PROBLEM REQUIREMENTS: Please copy the lines below exactly, from the first one through the line showing "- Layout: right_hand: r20".

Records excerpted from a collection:
=======

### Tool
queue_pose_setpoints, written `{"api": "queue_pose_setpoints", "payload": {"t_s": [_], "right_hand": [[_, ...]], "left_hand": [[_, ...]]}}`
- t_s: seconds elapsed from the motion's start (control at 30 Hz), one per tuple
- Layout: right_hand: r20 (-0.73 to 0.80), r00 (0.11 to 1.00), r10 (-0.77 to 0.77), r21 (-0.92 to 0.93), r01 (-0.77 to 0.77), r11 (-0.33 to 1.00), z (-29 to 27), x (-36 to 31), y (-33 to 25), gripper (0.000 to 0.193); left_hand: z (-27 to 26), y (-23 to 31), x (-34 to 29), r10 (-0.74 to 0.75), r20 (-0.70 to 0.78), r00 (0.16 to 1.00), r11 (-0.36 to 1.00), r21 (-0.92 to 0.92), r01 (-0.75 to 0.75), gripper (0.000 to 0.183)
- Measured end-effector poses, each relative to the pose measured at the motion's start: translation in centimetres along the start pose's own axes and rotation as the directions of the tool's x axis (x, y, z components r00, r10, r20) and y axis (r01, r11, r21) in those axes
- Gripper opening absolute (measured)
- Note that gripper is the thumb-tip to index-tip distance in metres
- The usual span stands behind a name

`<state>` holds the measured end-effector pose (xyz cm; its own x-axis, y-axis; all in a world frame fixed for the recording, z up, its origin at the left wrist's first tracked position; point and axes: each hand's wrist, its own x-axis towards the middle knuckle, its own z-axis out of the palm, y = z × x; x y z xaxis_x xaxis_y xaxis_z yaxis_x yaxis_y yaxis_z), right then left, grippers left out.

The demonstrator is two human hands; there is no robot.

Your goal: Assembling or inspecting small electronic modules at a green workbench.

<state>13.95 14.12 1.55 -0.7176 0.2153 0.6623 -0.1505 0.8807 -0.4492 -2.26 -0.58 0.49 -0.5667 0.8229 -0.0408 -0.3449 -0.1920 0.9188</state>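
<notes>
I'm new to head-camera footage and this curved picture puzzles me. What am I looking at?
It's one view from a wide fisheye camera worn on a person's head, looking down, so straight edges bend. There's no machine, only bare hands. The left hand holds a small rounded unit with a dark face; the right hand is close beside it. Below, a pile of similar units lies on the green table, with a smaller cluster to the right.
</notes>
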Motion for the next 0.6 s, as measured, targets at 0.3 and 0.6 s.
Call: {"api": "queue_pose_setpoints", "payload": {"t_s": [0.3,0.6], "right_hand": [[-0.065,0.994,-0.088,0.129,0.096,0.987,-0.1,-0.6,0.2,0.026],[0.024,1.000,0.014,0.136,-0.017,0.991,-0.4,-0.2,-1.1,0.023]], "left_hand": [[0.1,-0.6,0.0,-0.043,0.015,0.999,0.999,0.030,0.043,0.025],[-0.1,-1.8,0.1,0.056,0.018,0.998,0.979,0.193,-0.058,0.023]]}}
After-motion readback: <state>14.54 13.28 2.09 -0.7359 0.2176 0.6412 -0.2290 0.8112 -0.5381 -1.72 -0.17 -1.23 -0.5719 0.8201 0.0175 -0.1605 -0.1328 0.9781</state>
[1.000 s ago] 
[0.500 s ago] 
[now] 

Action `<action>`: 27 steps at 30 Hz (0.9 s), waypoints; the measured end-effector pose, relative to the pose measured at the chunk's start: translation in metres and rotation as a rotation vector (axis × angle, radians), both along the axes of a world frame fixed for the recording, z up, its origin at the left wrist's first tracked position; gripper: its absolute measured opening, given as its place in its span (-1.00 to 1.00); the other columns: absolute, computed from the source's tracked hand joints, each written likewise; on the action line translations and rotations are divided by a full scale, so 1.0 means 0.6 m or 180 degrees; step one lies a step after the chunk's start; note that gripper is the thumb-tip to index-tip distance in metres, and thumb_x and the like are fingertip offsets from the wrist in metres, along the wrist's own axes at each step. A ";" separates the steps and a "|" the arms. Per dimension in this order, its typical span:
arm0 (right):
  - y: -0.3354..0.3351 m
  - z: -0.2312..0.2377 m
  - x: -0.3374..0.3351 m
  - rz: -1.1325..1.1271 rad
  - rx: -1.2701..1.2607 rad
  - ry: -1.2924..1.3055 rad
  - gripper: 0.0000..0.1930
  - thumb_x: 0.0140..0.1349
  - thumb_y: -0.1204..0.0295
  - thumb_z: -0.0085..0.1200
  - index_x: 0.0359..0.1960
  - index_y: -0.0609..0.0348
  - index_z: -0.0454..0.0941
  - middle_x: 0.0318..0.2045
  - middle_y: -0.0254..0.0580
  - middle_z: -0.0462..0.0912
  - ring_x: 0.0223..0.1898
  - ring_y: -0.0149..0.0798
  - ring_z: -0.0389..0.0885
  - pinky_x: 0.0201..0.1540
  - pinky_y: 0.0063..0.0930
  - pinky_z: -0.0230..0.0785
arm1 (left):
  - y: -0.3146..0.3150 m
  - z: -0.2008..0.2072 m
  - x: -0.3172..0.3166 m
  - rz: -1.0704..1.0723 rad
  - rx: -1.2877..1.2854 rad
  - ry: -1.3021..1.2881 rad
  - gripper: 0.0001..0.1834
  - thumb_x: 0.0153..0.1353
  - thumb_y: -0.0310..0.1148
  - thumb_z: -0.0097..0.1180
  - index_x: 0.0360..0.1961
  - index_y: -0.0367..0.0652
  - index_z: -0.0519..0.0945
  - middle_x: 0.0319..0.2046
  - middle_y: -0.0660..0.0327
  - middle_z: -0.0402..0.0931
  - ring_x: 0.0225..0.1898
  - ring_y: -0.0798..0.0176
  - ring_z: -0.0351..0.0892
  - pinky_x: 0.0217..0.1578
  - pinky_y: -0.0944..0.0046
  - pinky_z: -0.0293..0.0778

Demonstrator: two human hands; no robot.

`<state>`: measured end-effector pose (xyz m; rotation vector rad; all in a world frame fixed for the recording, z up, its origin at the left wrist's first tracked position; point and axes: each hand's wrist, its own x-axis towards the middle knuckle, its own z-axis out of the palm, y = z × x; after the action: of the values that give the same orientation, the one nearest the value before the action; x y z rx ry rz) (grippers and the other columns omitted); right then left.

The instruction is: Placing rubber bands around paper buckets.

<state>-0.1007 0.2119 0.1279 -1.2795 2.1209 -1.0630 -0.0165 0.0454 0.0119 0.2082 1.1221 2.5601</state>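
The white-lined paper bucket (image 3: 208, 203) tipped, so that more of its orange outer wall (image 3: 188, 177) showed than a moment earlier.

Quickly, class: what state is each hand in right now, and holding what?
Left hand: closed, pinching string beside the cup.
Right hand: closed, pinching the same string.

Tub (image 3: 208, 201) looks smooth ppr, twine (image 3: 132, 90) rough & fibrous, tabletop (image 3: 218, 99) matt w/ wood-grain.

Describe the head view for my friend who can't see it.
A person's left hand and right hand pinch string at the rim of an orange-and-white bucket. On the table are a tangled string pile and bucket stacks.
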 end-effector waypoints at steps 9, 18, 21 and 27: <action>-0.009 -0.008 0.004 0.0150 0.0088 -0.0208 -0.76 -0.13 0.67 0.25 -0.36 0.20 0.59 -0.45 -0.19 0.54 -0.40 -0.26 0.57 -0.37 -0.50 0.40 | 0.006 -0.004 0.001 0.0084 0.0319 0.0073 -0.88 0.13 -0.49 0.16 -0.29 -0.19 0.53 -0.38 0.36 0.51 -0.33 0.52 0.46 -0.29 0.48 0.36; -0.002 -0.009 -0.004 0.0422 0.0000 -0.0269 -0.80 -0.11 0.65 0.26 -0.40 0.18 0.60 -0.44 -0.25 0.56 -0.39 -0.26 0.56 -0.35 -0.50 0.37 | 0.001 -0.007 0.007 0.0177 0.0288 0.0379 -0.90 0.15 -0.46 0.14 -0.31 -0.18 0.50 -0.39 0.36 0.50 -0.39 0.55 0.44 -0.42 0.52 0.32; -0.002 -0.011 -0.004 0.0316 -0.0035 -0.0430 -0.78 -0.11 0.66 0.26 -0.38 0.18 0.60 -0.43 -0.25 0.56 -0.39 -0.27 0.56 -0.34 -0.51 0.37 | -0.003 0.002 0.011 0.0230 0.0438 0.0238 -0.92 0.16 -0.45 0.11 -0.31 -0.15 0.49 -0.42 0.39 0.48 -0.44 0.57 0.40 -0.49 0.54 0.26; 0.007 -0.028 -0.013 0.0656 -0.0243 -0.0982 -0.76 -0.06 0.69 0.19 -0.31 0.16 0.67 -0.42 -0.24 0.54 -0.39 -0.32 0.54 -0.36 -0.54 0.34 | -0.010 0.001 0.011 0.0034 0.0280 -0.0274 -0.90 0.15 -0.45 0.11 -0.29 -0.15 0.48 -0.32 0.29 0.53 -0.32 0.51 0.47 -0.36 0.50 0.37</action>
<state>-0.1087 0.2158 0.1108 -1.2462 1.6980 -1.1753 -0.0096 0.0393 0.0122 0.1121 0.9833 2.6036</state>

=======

RESULT OF THIS EXERCISE:
### Tool
queue_pose_setpoints, written `{"api": "queue_pose_setpoints", "payload": {"t_s": [_], "right_hand": [[_, ...]], "left_hand": [[_, ...]]}}`
- t_s: seconds elapsed from the motion's start (control at 30 Hz), one per tuple
- Layout: right_hand: r20 (-0.73 to 0.80), r00 (0.11 to 1.00), r10 (-0.77 to 0.77), r21 (-0.92 to 0.93), r01 (-0.77 to 0.77), r11 (-0.33 to 1.00), z (-29 to 27), x (-36 to 31), y (-33 to 25), gripper (0.000 to 0.193); left_hand: z (-27 to 26), y (-23 to 31), x (-34 to 29), r10 (-0.74 to 0.75), r20 (-0.70 to 0.78), r00 (0.16 to 1.00), r11 (-0.36 to 1.00), r21 (-0.92 to 0.92), r01 (-0.75 to 0.75), gripper (0.000 to 0.183)

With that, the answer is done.